User-Defined Types, and User-Defined Functions, in SciDB
Starting with the 0.8 release, SciDB supports user-defined functions (UDFs) and user-defined types (UDTs). User-defined extensions to SciDB are generally referred to as plugins. Other ways in which users can extend SciDB will in the near future include user-defined aggregates (UDAs) and user-defined operators (UDOs). Here we will focus on UDTs, and UDFs. We begin by describing what they are and how they appear in the context of SciDB's data model. Then we will describe how to write one and how to integrate it into the SciDB instance.

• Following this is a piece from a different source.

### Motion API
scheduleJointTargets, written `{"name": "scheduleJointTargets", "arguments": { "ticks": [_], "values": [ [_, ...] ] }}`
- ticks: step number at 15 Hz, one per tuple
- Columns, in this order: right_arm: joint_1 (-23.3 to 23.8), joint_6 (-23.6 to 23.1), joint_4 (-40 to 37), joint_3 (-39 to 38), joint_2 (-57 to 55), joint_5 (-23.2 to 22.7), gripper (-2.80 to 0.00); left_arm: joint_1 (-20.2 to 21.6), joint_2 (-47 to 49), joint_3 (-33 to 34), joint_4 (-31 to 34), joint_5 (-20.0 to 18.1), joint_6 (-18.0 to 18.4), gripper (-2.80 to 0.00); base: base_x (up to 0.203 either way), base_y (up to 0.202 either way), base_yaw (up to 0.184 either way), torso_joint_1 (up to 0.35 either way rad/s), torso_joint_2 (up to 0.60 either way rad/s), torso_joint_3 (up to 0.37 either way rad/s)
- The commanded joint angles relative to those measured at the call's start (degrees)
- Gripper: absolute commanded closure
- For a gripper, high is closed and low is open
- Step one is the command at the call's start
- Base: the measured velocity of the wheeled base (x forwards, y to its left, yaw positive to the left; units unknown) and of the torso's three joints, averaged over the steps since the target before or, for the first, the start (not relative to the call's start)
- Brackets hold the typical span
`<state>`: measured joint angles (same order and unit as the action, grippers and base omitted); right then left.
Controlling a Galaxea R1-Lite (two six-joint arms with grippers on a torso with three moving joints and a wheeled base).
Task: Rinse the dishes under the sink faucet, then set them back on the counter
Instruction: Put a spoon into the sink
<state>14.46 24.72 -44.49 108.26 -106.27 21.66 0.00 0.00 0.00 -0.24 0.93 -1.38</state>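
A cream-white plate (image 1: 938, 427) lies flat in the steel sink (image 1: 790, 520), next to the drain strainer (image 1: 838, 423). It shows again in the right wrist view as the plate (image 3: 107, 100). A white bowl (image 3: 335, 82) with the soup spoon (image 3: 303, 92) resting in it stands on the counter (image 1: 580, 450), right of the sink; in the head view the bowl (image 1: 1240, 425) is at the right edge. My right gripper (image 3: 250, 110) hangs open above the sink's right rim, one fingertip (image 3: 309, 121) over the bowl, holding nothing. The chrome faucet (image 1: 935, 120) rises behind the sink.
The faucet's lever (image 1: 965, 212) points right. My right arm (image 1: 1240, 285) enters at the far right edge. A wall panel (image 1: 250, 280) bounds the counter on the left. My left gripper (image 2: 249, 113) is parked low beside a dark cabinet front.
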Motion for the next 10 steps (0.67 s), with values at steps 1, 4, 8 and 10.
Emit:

Extensibility: Types and Functions
Out of the box, SciDB provides users with the expected small set of data types; integer, double, and string. Scientific and large-scale analytic applications often require other data types: complex numbers, rational numbers, two-dimensional points, etc. Also, many applications call for specific mathematical functions that SciDB does not provide by default. For example, computing the greatest common factor of two integers, or a random number generator for some non-uniform distribution. SciDB's extensibility mechanism allows users to add their own implementation of types and functions to the SciDB engine.
Suppose a SciDB application requires a rational number data type. Rather than use a double precision data type the user wants to store instead a paired integer numerator and denominator. As part of the the new type's functionality user's will also want to support basic math functionality for their new type ( +, -, *, - ) together with comparison operations (<, <=, =, =>, >, !=).
At the level of the AQL query language, the new type can be used as follows:
create array rational_example < N : rational > [ I=0:99,10,0, J=0:99,10,0 ] # Q1: SELECT COUNT(*) FROM rational_example AS R WHERE R.N = rational(1,2); # Q2: SELECT str(R.N) FROM rational_example AS R WHERE R.N + rational(1,4) > rational(1,2);
So far as a user's queries are concerned, there will be no difference between the way a built-in type and a user-defined type (or function) works. There are, however, a couple of things to be aware of:
- All type conversions need to be explicit. SciDB does not (yet) support implicit casting.
- Client applications can only accommodate a limited set of types: doubles, integers, and strings. When you write queries (using iquery, say) the query's result needs to explicitly convert result types into something that the client understands.
- While it is quite possible to write complex and computationally expensive UDFs (we include an example of a prime number factorization) it's generally a better practice to build UDFs as small, self-contained units of functionality and then to combine them using the SciDB query language's facilities.
- We do not (yet) support features like embedding queries within UDFs, or plugins that do anything more sophisticated than take a vector of scalar values and return a single scalar type result.
SciDB Plugins
In this document we use the term plugins to refer to several kinds of extensions.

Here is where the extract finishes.